10 January 2006

A CNN/USA Today/Gallup poll of 1,003 adults found that 50 percent of those polled believe it's OK to forego warrants when ordering electronic surveillance of people suspected of having ties to terrorists abroad.
This poll tells us almost nothing meaningful at all. The fact that some folks think it's OK to spy on people when condition X applies is just fine and dandy. But how do we know if condition X applies? The reason it was clearly wrong and clealy illegal for Bush to circumvent FISA, is that the whole point of issuing a warrant is to give a disinterested body the power to decide if condition X applies. The demos as a whole may, with this system in place, also make decisions as to how to direct that given body as to when and if, certain conditions having been met, specific actions can be taken. My understanding of FISA, limited as it is, was that Congress was saying that the conditions to be met were somewhat minimal (almost all FISA requests have been granted) and the actions to be taken somewhat broad. For god's sake, it's a secret court that issues the warrants.
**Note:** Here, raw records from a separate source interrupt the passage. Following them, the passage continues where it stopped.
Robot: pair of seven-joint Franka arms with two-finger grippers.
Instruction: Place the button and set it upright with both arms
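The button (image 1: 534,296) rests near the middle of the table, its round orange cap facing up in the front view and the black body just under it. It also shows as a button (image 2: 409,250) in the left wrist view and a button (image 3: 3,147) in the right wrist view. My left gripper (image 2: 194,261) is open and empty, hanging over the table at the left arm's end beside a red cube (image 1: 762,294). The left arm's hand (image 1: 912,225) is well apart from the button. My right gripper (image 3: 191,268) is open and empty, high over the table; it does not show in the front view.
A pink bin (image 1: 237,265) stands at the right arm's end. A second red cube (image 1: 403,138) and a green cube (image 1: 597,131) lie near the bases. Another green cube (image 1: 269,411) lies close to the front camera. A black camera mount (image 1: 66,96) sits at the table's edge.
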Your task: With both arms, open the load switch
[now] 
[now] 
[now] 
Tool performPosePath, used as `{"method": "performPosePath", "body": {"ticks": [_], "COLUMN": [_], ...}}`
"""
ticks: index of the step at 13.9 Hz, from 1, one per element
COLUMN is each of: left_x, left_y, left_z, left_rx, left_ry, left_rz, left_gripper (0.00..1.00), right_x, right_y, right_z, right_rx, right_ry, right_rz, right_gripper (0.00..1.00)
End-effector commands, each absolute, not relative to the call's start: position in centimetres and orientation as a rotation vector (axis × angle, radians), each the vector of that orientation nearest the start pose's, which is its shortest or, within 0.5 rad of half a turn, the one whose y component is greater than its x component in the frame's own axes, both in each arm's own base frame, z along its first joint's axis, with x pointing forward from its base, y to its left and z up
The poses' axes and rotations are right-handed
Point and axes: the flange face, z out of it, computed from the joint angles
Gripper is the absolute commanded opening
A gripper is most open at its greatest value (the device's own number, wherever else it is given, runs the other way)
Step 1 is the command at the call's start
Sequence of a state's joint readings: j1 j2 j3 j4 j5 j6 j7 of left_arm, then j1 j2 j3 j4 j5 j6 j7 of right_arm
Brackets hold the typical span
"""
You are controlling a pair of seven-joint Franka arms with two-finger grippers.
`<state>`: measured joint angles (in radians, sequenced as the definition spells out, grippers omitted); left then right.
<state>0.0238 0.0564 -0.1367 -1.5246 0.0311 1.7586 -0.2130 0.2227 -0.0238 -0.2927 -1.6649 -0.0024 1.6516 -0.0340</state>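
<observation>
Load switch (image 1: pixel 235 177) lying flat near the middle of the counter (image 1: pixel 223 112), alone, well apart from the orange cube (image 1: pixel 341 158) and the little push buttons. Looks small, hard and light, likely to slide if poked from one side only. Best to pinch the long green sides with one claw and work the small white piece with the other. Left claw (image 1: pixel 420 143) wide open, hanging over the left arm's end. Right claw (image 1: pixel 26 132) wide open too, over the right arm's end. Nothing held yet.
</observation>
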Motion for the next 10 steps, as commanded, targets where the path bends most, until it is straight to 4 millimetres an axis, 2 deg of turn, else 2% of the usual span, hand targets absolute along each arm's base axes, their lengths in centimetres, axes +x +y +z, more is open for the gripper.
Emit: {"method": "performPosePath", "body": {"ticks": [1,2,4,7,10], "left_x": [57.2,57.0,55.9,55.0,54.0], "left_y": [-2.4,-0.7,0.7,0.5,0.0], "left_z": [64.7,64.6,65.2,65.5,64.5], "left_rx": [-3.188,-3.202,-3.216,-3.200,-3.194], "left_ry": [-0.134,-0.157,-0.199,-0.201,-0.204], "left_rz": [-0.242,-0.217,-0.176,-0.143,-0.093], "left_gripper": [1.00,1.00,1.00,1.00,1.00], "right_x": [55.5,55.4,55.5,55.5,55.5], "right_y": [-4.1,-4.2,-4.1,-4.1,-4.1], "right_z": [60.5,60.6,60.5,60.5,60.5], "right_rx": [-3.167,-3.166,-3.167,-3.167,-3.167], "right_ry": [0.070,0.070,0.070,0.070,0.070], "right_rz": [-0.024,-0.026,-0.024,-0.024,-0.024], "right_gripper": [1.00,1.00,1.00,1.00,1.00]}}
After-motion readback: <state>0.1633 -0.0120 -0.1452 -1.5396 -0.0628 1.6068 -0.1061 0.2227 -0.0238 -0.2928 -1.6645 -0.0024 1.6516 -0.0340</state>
Thus, to ask individuals whether it's OK to spy on citizens who 'have suspected ties to terrorists' is merely to beg the question of how we know they have such ties. If a court looks at some evidence – even minimal evidence – and says, 'yep, there are terrorist links here, spy all you want', then I say fantastic. But this poll question is asking: 'is it OK to spy on citizens without court approval (even secret court approval), so long as X' under conditions in which X is unkown.

Even worse, the presentation of the poll 'results' is used to suggest that 50% of Americans think it's OK to have no court check on executive surveillance of American citizens, but I don't think that's what people thought they were answering. Because there are two different questions that the Bush administration is successfully smushing together in their moves in the political game. The questions are:

1. Is it OK to spy on US citizens without a warrant?
2. Is it OK to spy on US citizens who have ties to suspected terrorists?

The answer to #2 is almost certainly yes. The answer to #1 should be an unequivocal no. But the media is cooperating with Bush et al when they pose a poll question to Americans that collapses the two questions together.

All of this, by the way, has a lot to do with the conversation at Emery's over rule of law. Sorry I'm not coherent enough to make enough of the links there, but I will say this: I mostly side with Frances on this one. While I'm a big fan of MLK, I think he means something different by 'law' than we do when we refer more narrowly to 'rule of law'. In terms of rule of law, a law can be unjust. It's an external (though very powerful) argument that says an unjust law is no law at all, that 'injustice anywhere is a threat to justice everywhere'; it's an argument that shows us, rightly, in my opinion, that rule of law is not nearly enough. Right now, however, it seems to be more than we've got.